- _What the exercise asks_
Would you repeat the whole listing exactly, pictures excluded?
————————
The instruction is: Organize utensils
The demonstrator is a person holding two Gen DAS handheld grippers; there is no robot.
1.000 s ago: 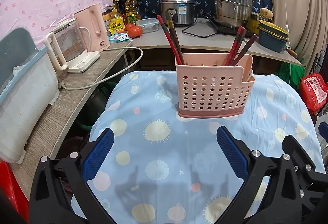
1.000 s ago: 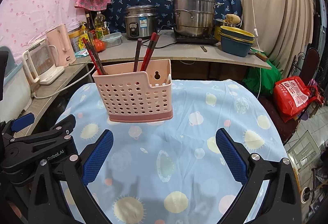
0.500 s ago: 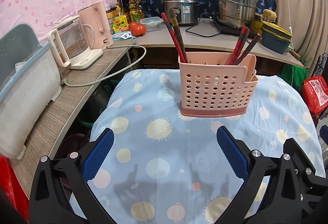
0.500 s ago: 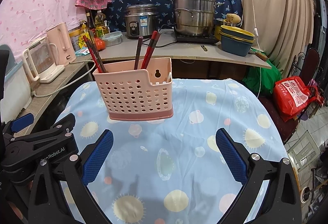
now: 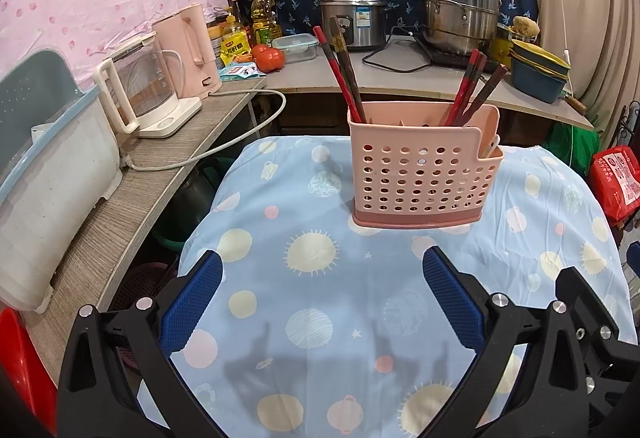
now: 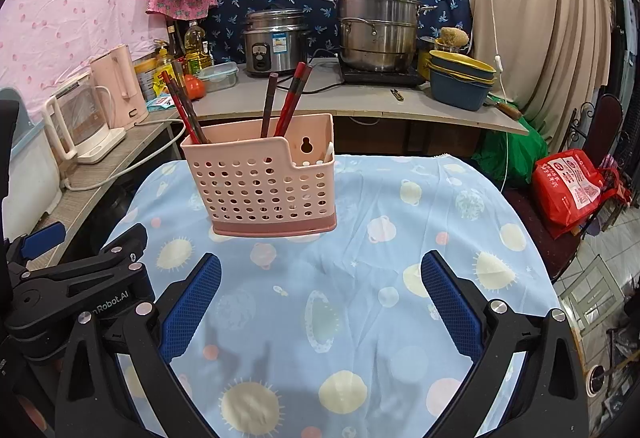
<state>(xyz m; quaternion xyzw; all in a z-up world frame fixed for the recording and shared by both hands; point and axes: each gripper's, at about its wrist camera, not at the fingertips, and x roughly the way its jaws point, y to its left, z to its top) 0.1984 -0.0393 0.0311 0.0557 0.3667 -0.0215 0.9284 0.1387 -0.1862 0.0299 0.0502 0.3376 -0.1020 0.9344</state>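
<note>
A pink perforated utensil holder point(image 5: 424, 165) point(image 6: 262, 181) stands upright on the table's blue patterned cloth point(image 5: 340, 310) point(image 6: 360, 298). Red and dark chopsticks point(image 5: 342, 69) point(image 6: 288, 101) lean out of its compartments, and a white utensil tip point(image 5: 491, 147) shows in the low side pocket. My left gripper point(image 5: 322, 298) is open, hanging over the cloth in front of the holder, nothing between its blue pads. My right gripper point(image 6: 320, 298) is open too, in front and to the right of the holder. The left gripper's black body point(image 6: 72, 286) shows at the lower left of the right wrist view.
A counter on the left carries a glass kettle point(image 5: 140, 93), a pink kettle point(image 5: 192, 53) and a white bin point(image 5: 48, 197). The back counter holds a rice cooker point(image 6: 276, 41), a steel steamer point(image 6: 376, 25) and stacked bowls point(image 6: 460, 81). A red bag point(image 6: 572, 185) sits at the right.
Both grippers have drifted back slightly, so the holder sits a little lower and farther in each view. Both stay open; the holder and chopsticks have not moved.
</note>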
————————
- _Answer_
The instruction is: Organize utensils
The demonstrator is a person holding two Gen DAS handheld grippers; there is no robot.
1.000 s ago: 
1.000 s ago: 
0.500 s ago: 
0.500 s ago: 
now: 
now: 
<state>(xyz m; quaternion xyzw; all in a z-up world frame fixed for the recording and shared by both hands; point and axes: each gripper's, at about its wrist camera, not at the fingertips, and x roughly the way its jaws point, y to its left, z to its top) 0.1984 -0.0393 0.0311 0.0557 0.3667 -0.0215 0.9284 0.1387 -0.1862 0.0299 0.0502 0.3376 -0.1020 0.9344</state>
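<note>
A pink perforated utensil holder point(image 5: 424, 165) point(image 6: 262, 181) stands upright on the table's blue patterned cloth point(image 5: 340, 310) point(image 6: 360, 298). Red and dark chopsticks point(image 5: 342, 69) point(image 6: 288, 101) lean out of its compartments, and a white utensil tip point(image 5: 491, 147) shows in the low side pocket. My left gripper point(image 5: 322, 298) is open, hanging over the cloth in front of the holder, nothing between its blue pads. My right gripper point(image 6: 320, 298) is open too, in front and to the right of the holder. The left gripper's black body point(image 6: 72, 286) shows at the lower left of the right wrist view.
A counter on the left carries a glass kettle point(image 5: 140, 93), a pink kettle point(image 5: 192, 53) and a white bin point(image 5: 48, 197). The back counter holds a rice cooker point(image 6: 276, 41), a steel steamer point(image 6: 376, 25) and stacked bowls point(image 6: 460, 81). A red bag point(image 6: 572, 185) sits at the right.
Both grippers have drifted back slightly, so the holder sits a little lower and farther in each view. Both stay open; the holder and chopsticks have not moved.
</note>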

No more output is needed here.